President of Federation of Motor Sports Clubs of India
- In office 2020–2024
- Succeeded by: Arindam Ghosh

= Akbar Ebrahim =

Indian racing driver

Akbar Ebrahim (born on 14 December 1963) is an Indian former racing driver. He was the first Indian to contest Formula Two and compete abroad. He served as the President of the Federation of Motor Sports Clubs of India for three terms. He is also the president of the International Karting Commission, the CIK of FIA from February 2022.

In 1988, Karivardhan, considered as one of the stalwarts of Indian Motorsports, built the first Indian Formula car, with a Maruti 800cc engine and the inaugural race was won by Akbar Ebrahim. Later, the championship was named as FISSME, Formula India Single Seater Maruti Engine. The first FISSME race was held at Sholavaram and the next year in 1989, Jackie Stewart laid the foundation for the racing track at Irungattukottai, which is presently known as Madras International Circuit.

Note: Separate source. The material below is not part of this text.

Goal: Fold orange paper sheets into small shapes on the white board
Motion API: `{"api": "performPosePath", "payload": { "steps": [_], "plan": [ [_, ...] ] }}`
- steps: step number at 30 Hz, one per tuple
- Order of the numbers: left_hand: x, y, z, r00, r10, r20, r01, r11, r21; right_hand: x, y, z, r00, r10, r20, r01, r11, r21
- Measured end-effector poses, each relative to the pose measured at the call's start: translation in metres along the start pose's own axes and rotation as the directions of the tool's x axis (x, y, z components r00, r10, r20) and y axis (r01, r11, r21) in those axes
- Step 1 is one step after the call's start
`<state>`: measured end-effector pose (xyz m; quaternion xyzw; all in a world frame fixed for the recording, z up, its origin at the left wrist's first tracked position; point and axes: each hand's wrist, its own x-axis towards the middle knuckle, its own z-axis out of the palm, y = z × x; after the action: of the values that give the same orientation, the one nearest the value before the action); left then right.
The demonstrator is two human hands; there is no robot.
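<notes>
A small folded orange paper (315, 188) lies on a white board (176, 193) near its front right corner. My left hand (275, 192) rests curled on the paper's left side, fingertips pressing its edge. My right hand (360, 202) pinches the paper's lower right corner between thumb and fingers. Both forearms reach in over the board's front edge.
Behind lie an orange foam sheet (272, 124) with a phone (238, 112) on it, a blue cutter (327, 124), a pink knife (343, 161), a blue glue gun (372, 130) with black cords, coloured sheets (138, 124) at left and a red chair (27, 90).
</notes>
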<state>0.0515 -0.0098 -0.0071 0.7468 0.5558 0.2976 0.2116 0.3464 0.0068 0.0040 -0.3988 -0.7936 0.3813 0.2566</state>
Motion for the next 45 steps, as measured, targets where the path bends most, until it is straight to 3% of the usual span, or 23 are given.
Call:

Ebrahim also claims to have mentored the first Formula One driver from India, Narain Karthikeyan.

==Career==
After his schooling in Don Bosco Matriculation in Chennai, Ebrahim finished his Commerce graduation from the Loyola College, Chennai. He is a professional cricket player and represented Tamil Nadu in the Ranji Trophy. He is also a car racer who took part in open-wheel Formula racing.

Ebrahim was the first Indian to take part in the British F2 races. He took part in the 1994 British Formula Two Championship and also participated in the 1996 British Formula Three Championship. In a Dallara F398-Mugen Honda he took part in the MRF Madras Formula 3 Grand Prix and got a podium. He went on to drive a SMR AF2000-Ford Zetec shod on Michelin tyres in the Formula 2000 Asia Championship in 2000 for the FRD team. In the 2004 Formula LGB Swift Championship he took part as a part of the Super Speeds team, the famous outfit of Karivardhan, in a Maruti Esteem. He was also a popular rally driver and made a comeback taking part in the 2018 Indian National Rally Championship at Coimbatore after 25 years.

Akbar Ebrahim was first elected as the President of the FMSCI in 2016. Ebrahim was elected as the President at the 43rd Annual General Meeting of the club, when he replaced Zayn Khan, who has been leading FMSCI since September 2015, after the death of Bharat Raj, the then president. He served another two terms from September 2020.